REACTIONS - Entre une sous-représentation des femmes, des rôles sexués stéréotypés et un unique modèle familial… les manuels de lecture en CP ne transmettent pas l’égalité. C'est ce que dénonce une étude du centre Hubertine Auclert publiée ce mardi. Des stéréotypes sexistes qui font grimacer les parents d'élèves interrogés par RMC.

"Les garçons jouent au foot et les petites filles jouent à la dinette". Voici ce qu'a appris Thomine en parcourant son livre de lecture. Il faut dire que les stéréotypes sexistes s'apprennent dès le plus jeune âge. C'est en tout cas ce que révèle une étude sur les manuels scolaires publiée ce mardi par le centre Hubertine Auclert (centre francilien de ressources pour l'égalité femmes-hommes). Pour en arriver à de telles conclusions, deux chercheuses ont étudié, pendant six mois, page après page, 22 livres de lecture proposés en classe de CP.

Et le résultat est édifiant: les femmes restent sous représentées et cantonnées à des rôles secondaires. On compte ainsi deux personnages féminins par livre en moyenne contre cinq personnages masculins.
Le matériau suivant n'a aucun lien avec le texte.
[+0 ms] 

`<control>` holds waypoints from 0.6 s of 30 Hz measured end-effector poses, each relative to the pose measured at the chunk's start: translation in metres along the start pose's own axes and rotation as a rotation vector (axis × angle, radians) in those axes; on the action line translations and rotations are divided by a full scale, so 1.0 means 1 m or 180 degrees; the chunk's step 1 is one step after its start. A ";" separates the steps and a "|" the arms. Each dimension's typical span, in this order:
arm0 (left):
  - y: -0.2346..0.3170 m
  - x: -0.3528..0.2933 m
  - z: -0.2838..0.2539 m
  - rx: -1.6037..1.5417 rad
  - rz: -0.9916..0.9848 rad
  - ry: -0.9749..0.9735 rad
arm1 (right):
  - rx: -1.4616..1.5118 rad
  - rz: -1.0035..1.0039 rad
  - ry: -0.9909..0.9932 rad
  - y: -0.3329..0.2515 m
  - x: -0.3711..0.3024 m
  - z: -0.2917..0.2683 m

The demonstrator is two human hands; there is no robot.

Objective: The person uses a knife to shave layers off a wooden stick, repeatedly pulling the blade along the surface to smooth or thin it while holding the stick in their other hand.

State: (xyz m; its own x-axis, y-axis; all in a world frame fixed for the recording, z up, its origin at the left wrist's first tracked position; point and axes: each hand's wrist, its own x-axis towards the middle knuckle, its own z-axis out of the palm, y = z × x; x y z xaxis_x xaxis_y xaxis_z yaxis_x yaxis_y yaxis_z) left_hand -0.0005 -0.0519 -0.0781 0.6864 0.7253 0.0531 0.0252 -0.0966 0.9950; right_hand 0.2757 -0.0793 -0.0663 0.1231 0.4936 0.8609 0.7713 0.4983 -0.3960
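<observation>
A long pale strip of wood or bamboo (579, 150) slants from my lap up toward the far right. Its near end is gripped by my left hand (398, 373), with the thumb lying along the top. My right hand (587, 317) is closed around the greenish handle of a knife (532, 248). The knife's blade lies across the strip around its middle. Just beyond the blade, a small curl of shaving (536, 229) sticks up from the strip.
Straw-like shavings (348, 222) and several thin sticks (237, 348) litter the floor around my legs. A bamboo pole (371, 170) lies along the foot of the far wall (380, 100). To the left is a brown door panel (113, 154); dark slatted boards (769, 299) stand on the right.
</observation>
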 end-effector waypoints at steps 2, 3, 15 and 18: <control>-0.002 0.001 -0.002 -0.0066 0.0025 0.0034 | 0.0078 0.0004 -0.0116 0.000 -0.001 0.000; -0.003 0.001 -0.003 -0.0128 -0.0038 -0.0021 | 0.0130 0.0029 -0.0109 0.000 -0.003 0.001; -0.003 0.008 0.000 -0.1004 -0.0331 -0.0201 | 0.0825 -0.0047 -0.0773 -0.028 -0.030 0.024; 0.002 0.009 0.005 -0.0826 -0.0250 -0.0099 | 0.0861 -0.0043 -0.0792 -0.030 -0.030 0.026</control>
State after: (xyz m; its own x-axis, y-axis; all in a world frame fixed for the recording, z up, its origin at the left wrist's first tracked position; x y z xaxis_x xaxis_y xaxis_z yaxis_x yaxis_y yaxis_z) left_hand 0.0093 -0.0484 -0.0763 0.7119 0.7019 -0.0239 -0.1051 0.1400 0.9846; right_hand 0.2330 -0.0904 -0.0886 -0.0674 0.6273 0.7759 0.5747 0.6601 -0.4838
Par ailleurs, les schémas très conservateurs persistent. Si les petits garçons jouent à la voiture et les papas gagnent de l'argent, les petites filles sont systématiquement en jupe, et les mamans restent à la maison. Des clichés qui, à la sortie des écoles, ne manquent pas d'indigner les parents d'élèves.

"C'est extrêmement choquant"

"Je vois que l'on essaye d'inculquer certaines valeurs dans ces manuels. Et en ce qui concerne les clichés sexistes, je pense que les livres n'ont pas trop à appuyer ce genre de choses", regrette Mathilde, la mère de Thomine. "C'est extrêmement choquant" estime de son côté Rodrigo Arenas, président de la Fédération des Conseils de Parents d'Elèves en Seine-Saint-Denis.

"C'est complètement à rebours de l'évolution de notre société, ajoute-t-il. Aujourd'hui des femmes exercent des métiers autrefois réservés aux hommes, et inversement. C'est donc mentir à nos enfants que de leur dépeindre une société qui n'existe pas, en tout cas qui n'est pas souhaitable par rapport au progrès et par rapport à la proposition qui est d'éveiller nos enfants à la société telle qu'elle est".

"On enfonce tous les stéréotypes"

Filles en rose et à la maison, garçons en bleu et qui se bagarrent, ces manuels font donc la part belle aux stéréotypes. Et quand une fille joue au foot, les clichés ne sont jamais bien loin comme le déplore Amandine Berton-Schmidt, co-auteure de l'étude: "Le texte qui accompagne ce visuel est extrêmement fort puisque la fille n'aime pas le foot, elle a peur de la balle, elle est terrifiée. Vraiment, on enfonce tous les stéréotypes que l'on a l'habitude de retrouver sur la femme et le foot".

Et de tirer un constat accablant: "C'est extrêmement grave car les manuels sont des vecteurs de savoir mais aussi de valeurs. Or, quand on les regarde de plus près, on se dit qu'ils ne réussissent pas à véhiculer l'égalité entre les filles et les garçons. Alors même qu'il s'agit d'une valeur de l'école républicaine". C'est pourquoi, la chercheuse compte bien encourager les éditeurs à modifier leurs ouvrages en vue des nouveaux programmes scolaires prévus pour la rentrée prochaine.